JWST Transit Spectra I: Exploring Potential Biases and Opportunities in Retrievals of Tidally-locked Hot Jupiters with Clouds and Hazes
Brianna I. Lacy, Adam S. Burrows

TL;DR
This paper introduces a new modeling approach to analyze how aerosols and temperature gradients affect transit spectra of tidally-locked hot Jupiters, highlighting biases in atmospheric retrievals and potential for constraining atmospheric properties.
Contribution
Developed the METIS code for 3D transit spectrum modeling and demonstrated the impact of aerosols and temperature gradients on retrieval accuracy.
Findings
Aerosols amplify the effects of temperature gradients on spectra.
Ignoring temperature gradients biases atmospheric parameter estimates.

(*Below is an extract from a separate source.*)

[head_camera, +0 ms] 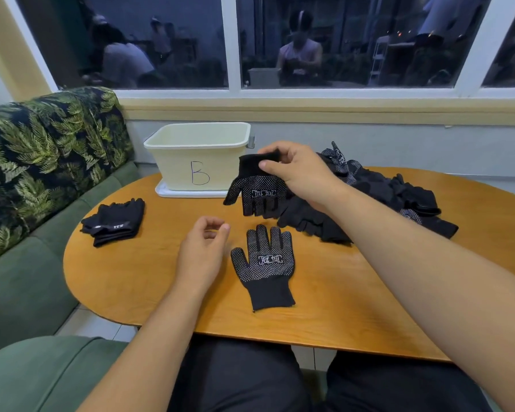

Some spectra can constrain temperature structures when gradients are modeled.
Abstract
Many of the exoplanets for which we can obtain the highest SNR transit spectra are tidally locked. The atmospheres on tidally-locked planets likely exhibit large differences between the day and night side of the planet, the poles, and the morning versus evening terminators. In this paper, we illustrate how the combined effects of aerosols and day-night temperature gradients shape transit spectra of tidally-locked exoplanets when full 3D structures are taken into account and evaluate the implications for retrievals of atmospheric properties. To do this, we have developed a new code, METIS, which can compute transit spectra for an arbitrary longitude-latitude-altitude grid of temperatures and pressures. Using METIS, we pair flexible treatments of clouds and hazes with simple parameterized day-night temperature gradients to compute transit spectra and perform retrieval experiments across a…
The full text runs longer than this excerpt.